Полупустая самотаска ссыпает остатки муки. Механическая рука месильной машины поднимается, скребя о дежу. Замешивает тесто на самом донышке…
Скоро конец смены. Неужели и сегодня выпечки не будет? Наша бригада наверняка уже ее не проведет!
Спускаюсь вниз, чтобы отчитаться за смену, и вижу: цех пуст! С улицы доносятся крики. У выхода плачет Александра Наумова. А во дворе плотное кольцо людей окружило молодого парня-шофера. Чумазое, осунувшееся лицо поворачивается в замешательстве то в одну, то в другую сторону.
— Кончайте реветь! — растерянно просит. — Еще придут машины!
Привезли! Все-таки привезли!
Протискиваюсь к нему и хочу коснуться его руки.
— Да живой я! — отдергивает руку. — Что вы все трогаете? Лучше скажите, где машину разгружать?

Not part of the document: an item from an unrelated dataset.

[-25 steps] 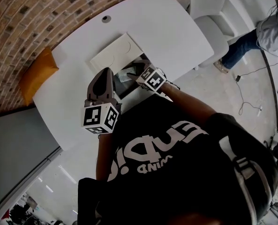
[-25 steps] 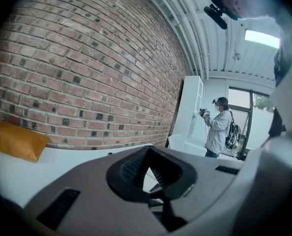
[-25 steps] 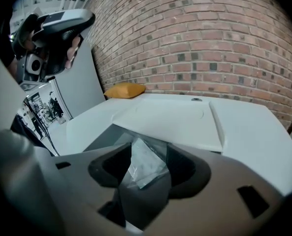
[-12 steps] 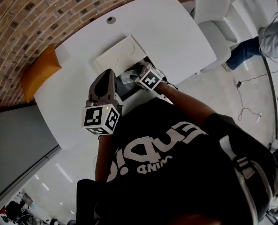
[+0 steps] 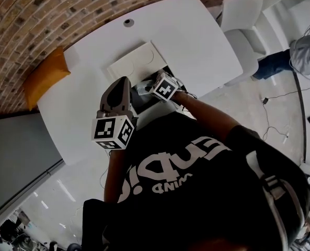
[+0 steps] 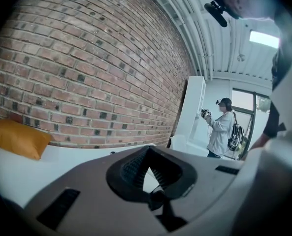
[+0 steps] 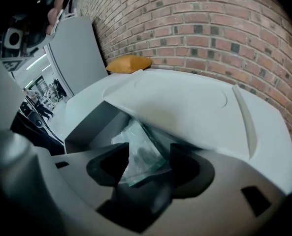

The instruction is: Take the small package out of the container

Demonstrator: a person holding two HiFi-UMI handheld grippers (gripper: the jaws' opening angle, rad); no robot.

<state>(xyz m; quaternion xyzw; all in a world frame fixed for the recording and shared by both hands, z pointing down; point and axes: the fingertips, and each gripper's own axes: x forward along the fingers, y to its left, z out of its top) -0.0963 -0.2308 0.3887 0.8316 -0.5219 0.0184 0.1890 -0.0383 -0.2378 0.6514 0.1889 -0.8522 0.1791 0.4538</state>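
- Your right gripper (image 7: 145,166) dips into the container (image 7: 86,126), fingers just opening wide with the small package (image 7: 140,149) loose between them.
- Your left gripper (image 6: 148,173) hovers over the desk (image 5: 196,41), fingers closed, empty.

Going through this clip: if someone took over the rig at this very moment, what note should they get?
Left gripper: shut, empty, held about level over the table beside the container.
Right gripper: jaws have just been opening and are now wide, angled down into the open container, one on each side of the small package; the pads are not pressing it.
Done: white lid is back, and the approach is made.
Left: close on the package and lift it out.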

Надо спешить с разгрузкой. Когда несла первый мешок, думала, упаду — сил никаких нет. И тут вспомнила я человека, который неделю назад упал перед проходной хлебозавода. В руках зажаты продуктовые карточки. Его отнесли в дистрофийный барак, согрели грелкой. Напоили «бадаевским кофе». Дали ложку мучной баланды. Открыл он глаза и понял — не дома он, а в чужом бараке. Встал на ноги и не может сдержать слез: «Карточки у меня на всех! Дома жена и двое ребят!..»
Как тут помочь? Одна надежда была, что хватит у него сил дойти. Не за себя ведь беспокоился — за других!
Встретила я этого человека через два дня на заготовке дров для хлебозавода. Все-таки отоварил он свои карточки, спас жену и детей…
Поэтому и я не имею права упасть! Ведь в этом мешке не просто мука. В этом мешке чьи-то жизни!
Так, убеждая себя, дошла до склада. Ссыпала муку в самотаску. Стою, не в силах перевести дыхание, и не узнаю заводской склад. Последние три дня он, словно вымерший дом, пугал мерзлой пустотой.